# WORK TO BE COMPLETED
When you reach the line with "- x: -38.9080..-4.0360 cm" in the data below, begin printing lines exactly, and stop once the line with "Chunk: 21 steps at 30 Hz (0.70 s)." has been printed.

■ ■ ■ ■

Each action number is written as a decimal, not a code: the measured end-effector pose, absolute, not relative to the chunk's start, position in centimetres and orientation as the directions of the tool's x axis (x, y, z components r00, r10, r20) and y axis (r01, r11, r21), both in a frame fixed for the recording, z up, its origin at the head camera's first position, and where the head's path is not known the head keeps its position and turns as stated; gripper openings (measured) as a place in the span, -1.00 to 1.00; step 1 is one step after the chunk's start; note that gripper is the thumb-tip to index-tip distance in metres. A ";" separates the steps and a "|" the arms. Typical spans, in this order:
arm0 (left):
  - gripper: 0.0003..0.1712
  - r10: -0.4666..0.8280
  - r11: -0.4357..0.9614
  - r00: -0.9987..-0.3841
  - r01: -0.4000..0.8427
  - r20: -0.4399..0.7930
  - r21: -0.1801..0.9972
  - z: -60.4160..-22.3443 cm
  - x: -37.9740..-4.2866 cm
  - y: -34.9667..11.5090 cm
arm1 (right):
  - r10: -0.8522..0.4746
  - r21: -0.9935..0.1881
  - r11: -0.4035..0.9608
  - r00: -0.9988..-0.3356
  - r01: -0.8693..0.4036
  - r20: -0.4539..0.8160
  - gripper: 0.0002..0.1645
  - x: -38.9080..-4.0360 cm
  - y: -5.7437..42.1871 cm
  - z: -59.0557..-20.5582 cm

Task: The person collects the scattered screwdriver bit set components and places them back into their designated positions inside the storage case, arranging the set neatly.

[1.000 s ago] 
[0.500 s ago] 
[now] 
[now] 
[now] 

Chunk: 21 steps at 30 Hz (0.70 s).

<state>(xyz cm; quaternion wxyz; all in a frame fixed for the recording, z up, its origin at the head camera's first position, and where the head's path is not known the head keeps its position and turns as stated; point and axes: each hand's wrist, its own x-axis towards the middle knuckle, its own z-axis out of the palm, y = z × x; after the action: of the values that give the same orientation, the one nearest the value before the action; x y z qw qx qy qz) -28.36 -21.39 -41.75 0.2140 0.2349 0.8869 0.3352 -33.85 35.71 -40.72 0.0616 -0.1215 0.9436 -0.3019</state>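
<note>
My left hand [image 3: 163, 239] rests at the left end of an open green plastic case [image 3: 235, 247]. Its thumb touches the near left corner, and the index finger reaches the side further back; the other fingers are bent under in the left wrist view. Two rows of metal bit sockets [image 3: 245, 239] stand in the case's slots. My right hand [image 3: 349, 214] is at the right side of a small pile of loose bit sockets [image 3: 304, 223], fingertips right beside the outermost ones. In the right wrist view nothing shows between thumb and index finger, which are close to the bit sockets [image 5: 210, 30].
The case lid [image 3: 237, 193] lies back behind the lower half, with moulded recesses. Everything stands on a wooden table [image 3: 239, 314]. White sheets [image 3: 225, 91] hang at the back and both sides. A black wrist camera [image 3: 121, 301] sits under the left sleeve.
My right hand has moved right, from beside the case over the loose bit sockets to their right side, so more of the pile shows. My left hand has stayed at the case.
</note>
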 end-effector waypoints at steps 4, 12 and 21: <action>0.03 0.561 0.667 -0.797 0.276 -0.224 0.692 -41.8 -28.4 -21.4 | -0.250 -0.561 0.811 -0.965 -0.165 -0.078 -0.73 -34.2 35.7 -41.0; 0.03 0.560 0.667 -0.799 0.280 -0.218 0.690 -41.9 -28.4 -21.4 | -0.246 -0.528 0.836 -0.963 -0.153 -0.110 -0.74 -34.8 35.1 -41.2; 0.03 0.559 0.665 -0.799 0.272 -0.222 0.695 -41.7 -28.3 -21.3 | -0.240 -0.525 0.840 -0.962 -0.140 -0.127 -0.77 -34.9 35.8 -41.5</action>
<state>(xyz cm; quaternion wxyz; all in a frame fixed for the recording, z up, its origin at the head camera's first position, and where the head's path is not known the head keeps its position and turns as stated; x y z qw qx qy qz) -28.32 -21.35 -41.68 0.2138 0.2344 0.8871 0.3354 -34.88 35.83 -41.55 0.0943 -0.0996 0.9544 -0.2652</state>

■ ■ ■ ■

# ANSWER TO THIS EXERCISE
  - x: -38.9080..-4.0360 cm
  - y: -5.7437..42.1871 cm
  - z: -59.0557..-20.5582 cm

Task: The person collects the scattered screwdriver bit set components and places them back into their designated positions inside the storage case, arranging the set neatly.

[1.000 s ago] 
[0.500 s ago] 
[now] 
[now] 
[now] 

Chunk: 21 steps at 30 Hz (0.70 s).

What precedes this is the full answer.